Going against advice to ride a sturdier horse, Nan chose instead to ride her Bay thoroughbred, Lady Jane. Now think about this:  in an age when women were still not permitted in many states to ride astride, Nan, aged 31, undertook this ride of 4,496 miles, over some 180 days, alone and with full responsibility for her horse—whom she had to shoe some fourteen times herself. She supported herself by giving roping and riding demonstrations and hoping for hospitality, which was not always forthcoming. Two towns at least disapproved of her so greatly, that she shot off her gun in disgust.
Somewhere between Shafter NV and Procter, Utah (now, apparently ghost towns), Nan turned off onto an old prospectors’ trail she believed a shortcut through the mountains. Unfortunately, the trail petered out, and the
horses’ hooves had not left marks in the granite. She apparently rode aimlessly without food or water until nightfall and in the morning left Lady Jane to climb up a peak to try to get her bearings. It was only the horse’s whinny that let her find her way back to the mare. The next day she led Lady Jane to alleviate the horse’s burden, finally deciding to mount and let the mare lead the way—which the animal did, straight down a mountain into a railroad camp where Nan collapsed. This adventure cost her a week in hospital.

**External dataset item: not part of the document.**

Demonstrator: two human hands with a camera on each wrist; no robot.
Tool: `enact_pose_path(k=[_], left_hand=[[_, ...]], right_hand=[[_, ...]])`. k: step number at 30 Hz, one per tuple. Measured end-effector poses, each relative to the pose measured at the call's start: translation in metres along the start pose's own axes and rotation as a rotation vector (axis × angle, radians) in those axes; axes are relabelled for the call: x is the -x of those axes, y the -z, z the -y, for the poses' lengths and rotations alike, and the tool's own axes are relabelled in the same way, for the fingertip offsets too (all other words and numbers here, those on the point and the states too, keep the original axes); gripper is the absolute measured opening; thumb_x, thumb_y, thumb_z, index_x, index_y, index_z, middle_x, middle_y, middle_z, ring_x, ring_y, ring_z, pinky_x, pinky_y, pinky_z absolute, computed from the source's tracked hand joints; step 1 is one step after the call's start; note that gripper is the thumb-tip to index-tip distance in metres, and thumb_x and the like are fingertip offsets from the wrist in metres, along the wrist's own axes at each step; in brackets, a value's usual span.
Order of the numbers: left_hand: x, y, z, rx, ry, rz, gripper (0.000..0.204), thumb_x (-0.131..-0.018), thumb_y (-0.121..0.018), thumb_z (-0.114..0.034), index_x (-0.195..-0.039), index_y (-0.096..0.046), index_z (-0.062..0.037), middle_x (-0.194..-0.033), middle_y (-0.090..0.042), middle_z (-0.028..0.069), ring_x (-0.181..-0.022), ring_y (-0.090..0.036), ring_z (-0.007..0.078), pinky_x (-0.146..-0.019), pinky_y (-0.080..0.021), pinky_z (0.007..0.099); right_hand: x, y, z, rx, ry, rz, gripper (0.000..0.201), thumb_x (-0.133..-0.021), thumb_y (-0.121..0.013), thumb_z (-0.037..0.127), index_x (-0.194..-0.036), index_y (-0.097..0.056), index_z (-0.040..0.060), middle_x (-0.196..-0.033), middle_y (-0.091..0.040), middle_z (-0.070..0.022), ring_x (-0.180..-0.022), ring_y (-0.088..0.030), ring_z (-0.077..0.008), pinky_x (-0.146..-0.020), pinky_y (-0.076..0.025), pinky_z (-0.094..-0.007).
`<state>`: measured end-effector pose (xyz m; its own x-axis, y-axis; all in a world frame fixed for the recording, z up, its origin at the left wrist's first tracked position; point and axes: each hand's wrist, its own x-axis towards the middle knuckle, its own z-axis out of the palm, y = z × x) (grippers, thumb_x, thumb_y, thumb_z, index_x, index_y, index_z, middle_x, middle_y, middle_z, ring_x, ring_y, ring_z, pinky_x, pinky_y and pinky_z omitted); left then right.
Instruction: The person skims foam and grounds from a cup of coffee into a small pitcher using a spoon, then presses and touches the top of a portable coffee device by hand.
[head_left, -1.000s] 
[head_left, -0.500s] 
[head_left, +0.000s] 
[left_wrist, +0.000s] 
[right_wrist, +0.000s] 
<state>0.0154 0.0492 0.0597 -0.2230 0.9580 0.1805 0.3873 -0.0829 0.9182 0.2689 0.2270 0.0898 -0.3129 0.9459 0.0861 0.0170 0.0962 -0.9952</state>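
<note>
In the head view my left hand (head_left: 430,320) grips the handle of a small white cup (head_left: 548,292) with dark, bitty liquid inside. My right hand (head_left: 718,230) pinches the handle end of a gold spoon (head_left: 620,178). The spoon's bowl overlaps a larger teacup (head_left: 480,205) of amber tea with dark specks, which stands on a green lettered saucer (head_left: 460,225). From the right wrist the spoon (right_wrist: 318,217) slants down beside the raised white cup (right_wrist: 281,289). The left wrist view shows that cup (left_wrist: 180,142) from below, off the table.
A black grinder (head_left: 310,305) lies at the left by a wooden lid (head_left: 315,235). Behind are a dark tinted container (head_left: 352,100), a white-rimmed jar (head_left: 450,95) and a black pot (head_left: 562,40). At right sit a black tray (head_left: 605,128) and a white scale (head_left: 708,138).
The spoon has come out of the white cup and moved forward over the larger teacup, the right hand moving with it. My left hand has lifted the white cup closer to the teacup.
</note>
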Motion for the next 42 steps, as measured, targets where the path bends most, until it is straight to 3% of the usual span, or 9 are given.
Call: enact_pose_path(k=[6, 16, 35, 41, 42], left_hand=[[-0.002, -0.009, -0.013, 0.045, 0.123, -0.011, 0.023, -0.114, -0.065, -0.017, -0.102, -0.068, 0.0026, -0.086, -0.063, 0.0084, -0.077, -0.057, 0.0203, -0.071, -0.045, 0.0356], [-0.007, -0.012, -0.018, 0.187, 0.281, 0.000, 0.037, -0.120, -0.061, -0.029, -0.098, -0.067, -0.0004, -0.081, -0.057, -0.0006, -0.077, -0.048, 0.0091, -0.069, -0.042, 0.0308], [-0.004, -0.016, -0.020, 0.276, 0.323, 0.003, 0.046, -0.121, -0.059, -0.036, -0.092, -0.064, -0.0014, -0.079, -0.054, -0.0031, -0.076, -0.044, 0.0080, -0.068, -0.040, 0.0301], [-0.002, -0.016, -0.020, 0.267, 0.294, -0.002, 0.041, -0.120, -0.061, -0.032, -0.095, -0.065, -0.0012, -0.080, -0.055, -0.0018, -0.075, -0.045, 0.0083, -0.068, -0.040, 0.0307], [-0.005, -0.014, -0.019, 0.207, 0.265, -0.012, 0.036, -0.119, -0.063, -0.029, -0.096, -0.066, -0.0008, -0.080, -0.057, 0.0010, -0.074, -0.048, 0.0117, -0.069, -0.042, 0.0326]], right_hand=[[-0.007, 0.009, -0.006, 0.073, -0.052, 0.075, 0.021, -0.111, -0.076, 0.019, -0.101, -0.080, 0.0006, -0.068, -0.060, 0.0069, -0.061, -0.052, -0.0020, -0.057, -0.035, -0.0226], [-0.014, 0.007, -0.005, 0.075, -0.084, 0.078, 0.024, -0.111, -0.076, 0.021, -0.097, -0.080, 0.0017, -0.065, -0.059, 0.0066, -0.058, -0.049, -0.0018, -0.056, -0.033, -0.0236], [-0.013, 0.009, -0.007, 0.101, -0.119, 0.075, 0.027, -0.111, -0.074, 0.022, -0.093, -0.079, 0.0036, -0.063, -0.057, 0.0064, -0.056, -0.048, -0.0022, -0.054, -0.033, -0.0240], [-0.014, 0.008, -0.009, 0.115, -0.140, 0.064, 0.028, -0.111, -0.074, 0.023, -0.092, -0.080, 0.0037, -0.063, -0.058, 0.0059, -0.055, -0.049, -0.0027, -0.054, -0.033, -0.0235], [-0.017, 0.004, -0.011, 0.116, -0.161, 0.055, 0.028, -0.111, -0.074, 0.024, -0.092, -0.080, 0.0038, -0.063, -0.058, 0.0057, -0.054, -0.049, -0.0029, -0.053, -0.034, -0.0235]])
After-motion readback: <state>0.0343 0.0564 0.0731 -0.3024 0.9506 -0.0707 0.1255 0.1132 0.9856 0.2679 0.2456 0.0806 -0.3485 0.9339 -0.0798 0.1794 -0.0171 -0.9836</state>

She crossed the desert, sixty-five miles with only arsenic water available, in one day. At other times, she made as much as ninety-five miles a day, but from San Francisco to Denver she averaged forty-one miles a day and thereafter only twenty-seven. On July 8, 1911, Nan completed her journey, drawing a crowd to City Hall Park where she delivered the letter to the mayor. She also took her horse into the freight elevator and went up twelve flights! News articles of the day all mention the fact she was wearing a divided skirt, an item just coming into fashion according to the New York Times.
Nan and Frank ran their own Gable’s Novelty Show after 1913, a sort of vaudeville Wild West show. Frank passed away around 1929 and sometime in the 1930s, Nan remarried to an Al Lambell who also predeceased her.  For whatever reason, Nan removed herself from public life. She moved from Seattle, where she had been living, to southern California in 1954, apparently to be near a brother. She was childless, heavily involved with the Christian Scientist church, and spent her last seven years on a farm in San Bernadino, where she died in 1964.
Nan’s amazing ride was immortalized both in a radio show and in a 1954 TV episode of Death Valley Days.  At a time when nice girls rode side-saddle, and barbed wire had already cut across the country, Nan faced both prejudice and open hostility as well as the hardships of the elements and geography.
It makes me think that perhaps that little daydream of mine might have turned into a night-mare.